ACTIVITY: In the material below, the required lines run from the one containing "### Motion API" through the one containing "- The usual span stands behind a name". Copy those lines exactly, ends included, and nothing else.

GIVEN INFORMATION:
****************************************

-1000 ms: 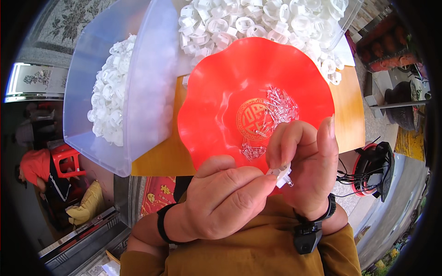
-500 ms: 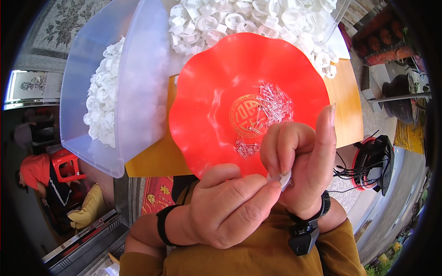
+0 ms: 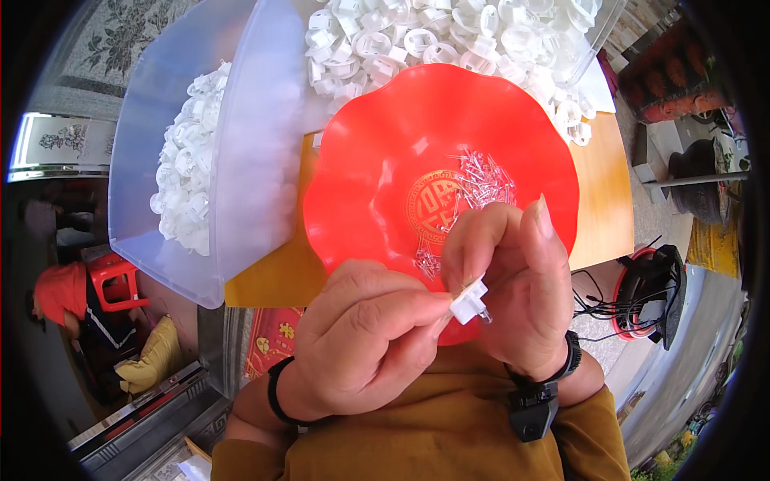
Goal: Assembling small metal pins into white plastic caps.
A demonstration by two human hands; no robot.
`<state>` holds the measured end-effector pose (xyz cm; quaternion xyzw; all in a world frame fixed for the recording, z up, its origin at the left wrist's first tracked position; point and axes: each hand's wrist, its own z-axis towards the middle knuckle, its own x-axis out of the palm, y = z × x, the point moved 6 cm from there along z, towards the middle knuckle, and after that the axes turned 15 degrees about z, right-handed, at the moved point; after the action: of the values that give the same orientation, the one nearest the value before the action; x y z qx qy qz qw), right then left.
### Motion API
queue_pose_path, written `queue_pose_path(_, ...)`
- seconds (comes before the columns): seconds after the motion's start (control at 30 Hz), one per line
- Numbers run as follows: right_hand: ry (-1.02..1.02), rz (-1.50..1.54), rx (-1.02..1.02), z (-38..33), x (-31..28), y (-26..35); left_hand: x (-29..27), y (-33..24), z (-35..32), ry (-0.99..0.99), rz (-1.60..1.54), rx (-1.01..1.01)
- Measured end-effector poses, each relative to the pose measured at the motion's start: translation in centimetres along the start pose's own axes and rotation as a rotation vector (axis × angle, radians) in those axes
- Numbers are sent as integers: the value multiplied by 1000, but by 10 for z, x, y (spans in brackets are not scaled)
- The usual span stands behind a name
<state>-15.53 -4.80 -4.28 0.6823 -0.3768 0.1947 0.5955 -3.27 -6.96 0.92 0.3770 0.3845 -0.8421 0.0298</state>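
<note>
Between my hands, just over the near rim of the red wavy-edged bowl, is a small white plastic fitting. A clear bulb-like tip sticks out of its side toward the right. My left hand pinches the fitting's left side between thumb and index finger. From above, bent fingertips of my right hand press against the fitting, with one finger raised apart. In the bowl lies a loose heap of small clear bulbs with thin wire legs, which look like LEDs; a smaller cluster is partly behind my right hand.
A translucent bin at left holds a pile of white fittings. More white fittings are heaped behind the bowl on the wooden table. To the right are coiled black cables. A person in red is at far left, beside a red stool.
My hands have turned the white fitting, so its body and clear tip now show. My left hand has shifted slightly left, and my right hand's raised finger has lowered a little.
</note>
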Motion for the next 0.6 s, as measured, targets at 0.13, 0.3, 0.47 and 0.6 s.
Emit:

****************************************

SOLUTION:
### Motion API
queue_pose_path, written `queue_pose_path(_, ...)`
- seconds (comes before the columns): seconds after the motion's start (control at 30 Hz), one per line
- Numbers run as follows: right_hand: ry (-1.02..1.02), rz (-1.50..1.54), rx (-1.02..1.02), z (-38..33), x (-31..28), y (-26..35); left_hand: x (-29..27), y (-33..24), z (-35..32), ry (-0.99..0.99), rz (-1.60..1.54), rx (-1.01..1.01)
- Measured end-effector poses, each relative to the pose measured at the motion's start: translation in centimetres along the start pose's own axes and rotation as a rotation vector (axis × angle, radians) in those axes
- Numbers are sent as integers: the value multiplied by 1000, but by 10 for z, x, y (spans in brackets are not scaled)
- The usual span stands behind a name

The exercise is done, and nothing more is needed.